Pagi ini ada beberapa jadwal yang mesti ku selesaikan bersama staffku. Proses pembelian bahan kimia yang dibutuhkan kebun semester kedua tahun ini. Bukan hal mudah. Tapi aku sudah merencanakan anggarannya.
Ku tekan ex. 211 yang akan langsung tersambung ke meja staffku. Sesaat ku dengar suara renyahnya.
"Selamat pagi, Mas", sapanya.
Memang sejak awal aku masuk PT. Bumi Agro Lestari tiga bulan lalu semua orang di kantor ini memanggilku Mas Rayyan. Menurut mereka aku belum tua untuk dipanggil bapak. Yang benar saja? Usiaku bahkan sudah 33 tahun. Harus setua apa lagi aku untuk dipanggil bapak?

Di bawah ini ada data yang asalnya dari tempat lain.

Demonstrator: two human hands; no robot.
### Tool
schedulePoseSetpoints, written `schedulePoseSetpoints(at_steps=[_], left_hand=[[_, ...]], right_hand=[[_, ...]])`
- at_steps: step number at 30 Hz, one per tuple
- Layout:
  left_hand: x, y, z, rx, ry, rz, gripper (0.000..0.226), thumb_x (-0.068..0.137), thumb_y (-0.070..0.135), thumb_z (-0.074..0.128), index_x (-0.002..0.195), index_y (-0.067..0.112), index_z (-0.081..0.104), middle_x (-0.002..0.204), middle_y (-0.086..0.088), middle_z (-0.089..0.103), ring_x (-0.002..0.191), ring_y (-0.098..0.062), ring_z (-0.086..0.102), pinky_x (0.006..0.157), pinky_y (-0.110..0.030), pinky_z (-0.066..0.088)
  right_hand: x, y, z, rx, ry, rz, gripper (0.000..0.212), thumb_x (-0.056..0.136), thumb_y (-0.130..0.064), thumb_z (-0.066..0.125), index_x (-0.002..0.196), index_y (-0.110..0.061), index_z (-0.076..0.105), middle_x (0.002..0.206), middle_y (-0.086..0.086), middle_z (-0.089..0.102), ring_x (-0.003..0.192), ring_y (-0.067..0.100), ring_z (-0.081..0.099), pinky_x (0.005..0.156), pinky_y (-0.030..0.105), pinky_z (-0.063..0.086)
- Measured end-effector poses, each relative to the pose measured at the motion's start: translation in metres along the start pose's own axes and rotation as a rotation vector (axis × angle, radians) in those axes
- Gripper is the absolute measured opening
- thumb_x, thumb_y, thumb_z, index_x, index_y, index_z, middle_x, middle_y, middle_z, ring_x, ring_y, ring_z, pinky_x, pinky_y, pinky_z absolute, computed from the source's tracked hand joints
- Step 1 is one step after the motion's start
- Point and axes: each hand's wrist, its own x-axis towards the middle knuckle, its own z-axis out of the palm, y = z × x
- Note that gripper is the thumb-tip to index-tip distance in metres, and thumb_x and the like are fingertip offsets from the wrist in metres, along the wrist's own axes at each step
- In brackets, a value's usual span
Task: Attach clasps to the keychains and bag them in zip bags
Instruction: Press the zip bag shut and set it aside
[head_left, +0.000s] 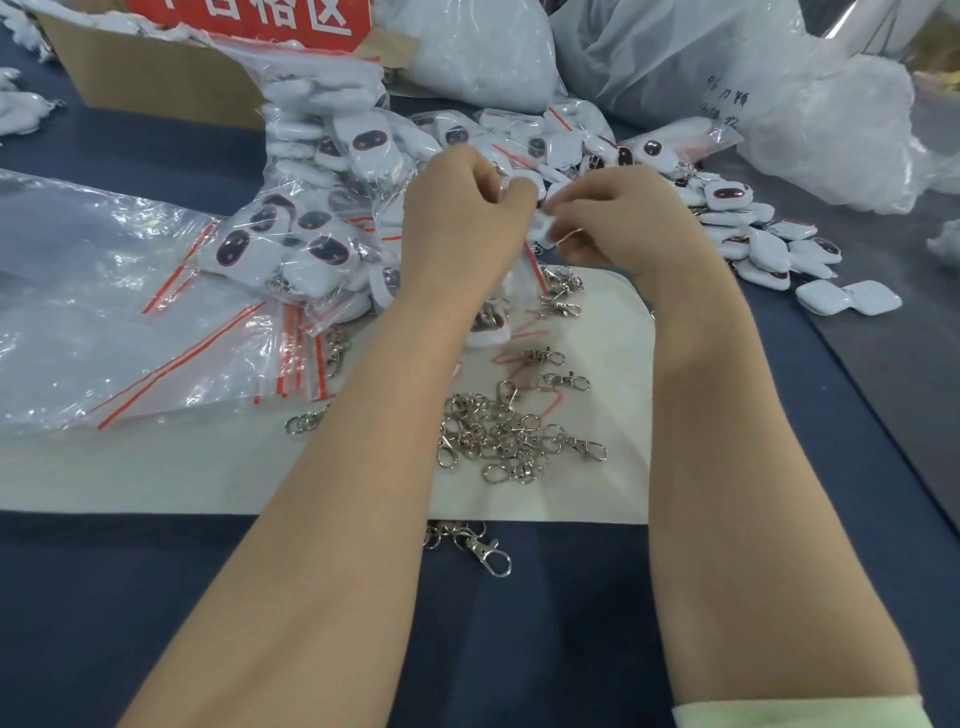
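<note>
Dark blue tabletop carries a pale mat strewn with metal clasps. Above it, left hand and right hand together pinch one white keychain.

Blue table, cream mat, clasps, loose keychains, zip bags

1. Soft, even, fairly bright light falls from above; shadows on the dark blue table cloth are faint.
2. White glare streaks the crinkled clear plastic zip bags at left.
3. The left hand, right hand and the small white square keychain pinched between them look slightly blurred.
4. Wide-angle distortion stretches the lower corners.
</note>
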Motion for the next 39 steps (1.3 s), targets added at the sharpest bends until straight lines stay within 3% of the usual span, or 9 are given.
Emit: schedulePoseSetpoints(at_steps=[3,6,11,17,23,28,31,36,39], left_hand=[[-0.004,-0.008,0.006,0.002,-0.06,-0.034,0.016,0.085,0.021,0.056,0.085,0.006,0.061,0.07,-0.001,0.058,0.067,-0.021,0.057,0.073,-0.036,0.05],[-0.004,-0.011,0.01,0.012,-0.085,-0.042,0.018,0.086,0.023,0.057,0.087,0.006,0.061,0.067,0.005,0.051,0.065,-0.015,0.05,0.071,-0.035,0.048],[-0.004,-0.013,0.01,-0.021,-0.087,-0.054,0.022,0.086,0.024,0.057,0.089,0.003,0.062,0.072,0.0,0.056,0.066,-0.017,0.053,0.073,-0.038,0.051],[-0.004,-0.013,0.012,-0.01,-0.09,-0.052,0.022,0.086,0.024,0.057,0.088,0.003,0.062,0.069,0.002,0.054,0.063,-0.014,0.049,0.068,-0.032,0.047],[-0.005,-0.015,0.012,-0.015,-0.091,-0.054,0.022,0.086,0.024,0.057,0.089,0.002,0.061,0.069,0.002,0.054,0.062,-0.013,0.048,0.064,-0.029,0.046],[-0.004,-0.014,0.012,-0.021,-0.088,-0.052,0.022,0.086,0.024,0.057,0.089,0.002,0.062,0.069,0.001,0.054,0.062,-0.014,0.048,0.065,-0.03,0.045],[-0.005,-0.014,0.012,-0.023,-0.083,-0.051,0.022,0.085,0.023,0.057,0.088,0.001,0.062,0.069,0.0,0.055,0.063,-0.014,0.049,0.066,-0.031,0.047],[-0.004,-0.014,0.013,-0.02,-0.081,-0.05,0.021,0.085,0.024,0.058,0.087,0.003,0.062,0.067,0.004,0.053,0.063,-0.014,0.049,0.066,-0.031,0.047],[-0.005,-0.015,0.013,-0.016,-0.082,-0.048,0.018,0.085,0.024,0.058,0.085,0.006,0.061,0.065,0.006,0.051,0.062,-0.013,0.048,0.065,-0.029,0.045]], right_hand=[[0.009,0.034,0.0,-0.201,0.431,0.053,0.036,0.092,-0.002,0.041,0.121,-0.011,0.061,0.117,0.006,0.065,0.104,0.019,0.059,0.082,0.02,0.042],[0.013,0.058,0.008,-0.323,0.384,0.054,0.041,0.092,0.001,0.038,0.13,-0.012,0.051,0.13,0.009,0.055,0.12,0.023,0.049,0.077,0.017,0.032],[0.023,0.064,0.018,-0.586,0.213,0.027,0.036,0.096,-0.004,0.036,0.125,-0.011,0.056,0.158,0.005,0.025,0.147,0.03,0.011,0.118,0.039,0.015],[0.025,0.061,0.022,-0.717,0.085,0.115,0.049,0.099,-0.018,0.032,0.148,-0.023,0.035,0.162,0.002,0.008,0.148,0.032,0.001,0.12,0.049,0.007],[0.025,0.064,0.025,-0.675,0.215,0.145,0.054,0.103,-0.034,0.031,0.15,-0.007,0.028,0.162,0.001,0.012,0.147,0.03,0.009,0.119,0.045,0.012],[0.024,0.064,0.02,-0.508,0.342,0.071,0.041,0.101,-0.024,0.036,0.137,-0.006,0.047,0.152,0.009,0.034,0.14,0.031,0.024,0.114,0.042,0.024],[0.024,0.063,0.021,-0.572,0.272,0.074,0.036,0.098,-0.018,0.037,0.127,-0.012,0.056,0.157,0.008,0.025,0.144,0.03,0.017,0.117,0.043,0.019],[0.027,0.061,0.024,-0.727,0.125,0.175,0.048,0.103,-0.039,0.031,0.147,-0.022,0.036,0.162,0.006,0.008,0.148,0.032,0.003,0.12,0.048,0.006],[0.025,0.061,0.026,-0.7,0.218,0.171,0.053,0.102,-0.043,0.031,0.148,-0.017,0.034,0.16,0.01,0.014,0.145,0.034,0.011,0.119,0.046,0.01]])
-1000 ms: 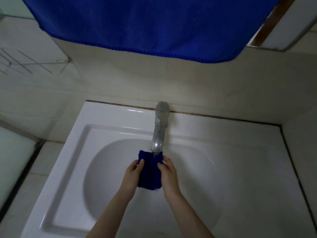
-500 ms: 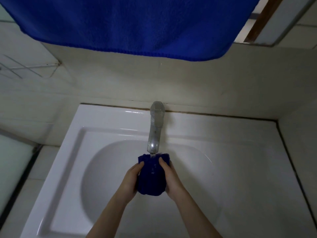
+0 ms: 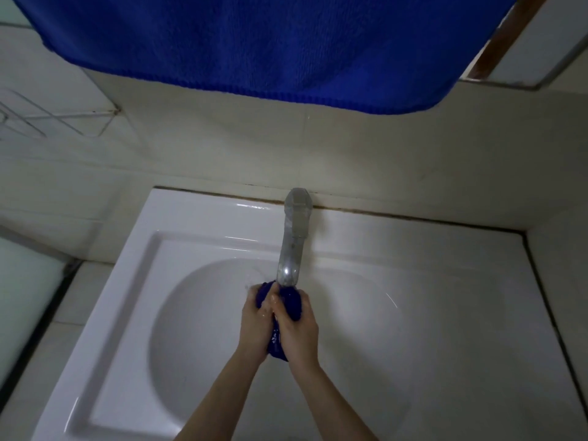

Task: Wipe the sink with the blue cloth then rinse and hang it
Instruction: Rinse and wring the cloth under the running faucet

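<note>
Both the left hand (image 3: 256, 319) and right hand (image 3: 299, 329) squeeze the bunched, wet dark-blue cloth (image 3: 291, 302) between them, just under the silver metal tap (image 3: 294, 240) over the white ceramic sink (image 3: 191, 313).

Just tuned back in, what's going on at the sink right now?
A person is squeezing the bunched-up blue cloth between the left hand and the right hand, directly under the faucet spout and over the white sink. The hands look wet, so this looks like the rinse; the cloth is not yet hung. A large blue towel hangs on the wall above.
</note>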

Alasan lainnya adalah karena aku juga belum menikah lebih tepatnya tidak menikah. Karena faktanya aku sudah bercerai dari istriku hampir tiga tahun lalu. Mengingat perceraian itu, masih terasa sesak sekali dadaku. Ada banyak perandaian yang selalu berkelebat dalam pikiranku. Tapi tetap saja seribu andai tak kan bisa mengembalikan waktu.
"Masuk ke ruanganku, Abs!", perintahku singkat.
Di kantor ini aku memang mempunyai kubikel tersendiri yang dikelilingi oleh dinding kaca. Meski begitu tak sulit bagiku untuk mengawasi meja staffku yang memang berada tepat di depan ruanganku bersebelahan dengan meja staff agronomi, Mery.
"Baik, Mas".
Abigail, gadis manis berhijab. Kerjanya cepat, teliti dan tanggap. Dia bukan gadis yang cepat menyerah jika menghadapi kesulitan. Dia tidak akan segan untuk bertanya padaku apapun kesulitannya dalam bekerja. Dan itu bukan hanya sekedar modus untuk mendekatiku. Aku suka type staff yang seperti dia.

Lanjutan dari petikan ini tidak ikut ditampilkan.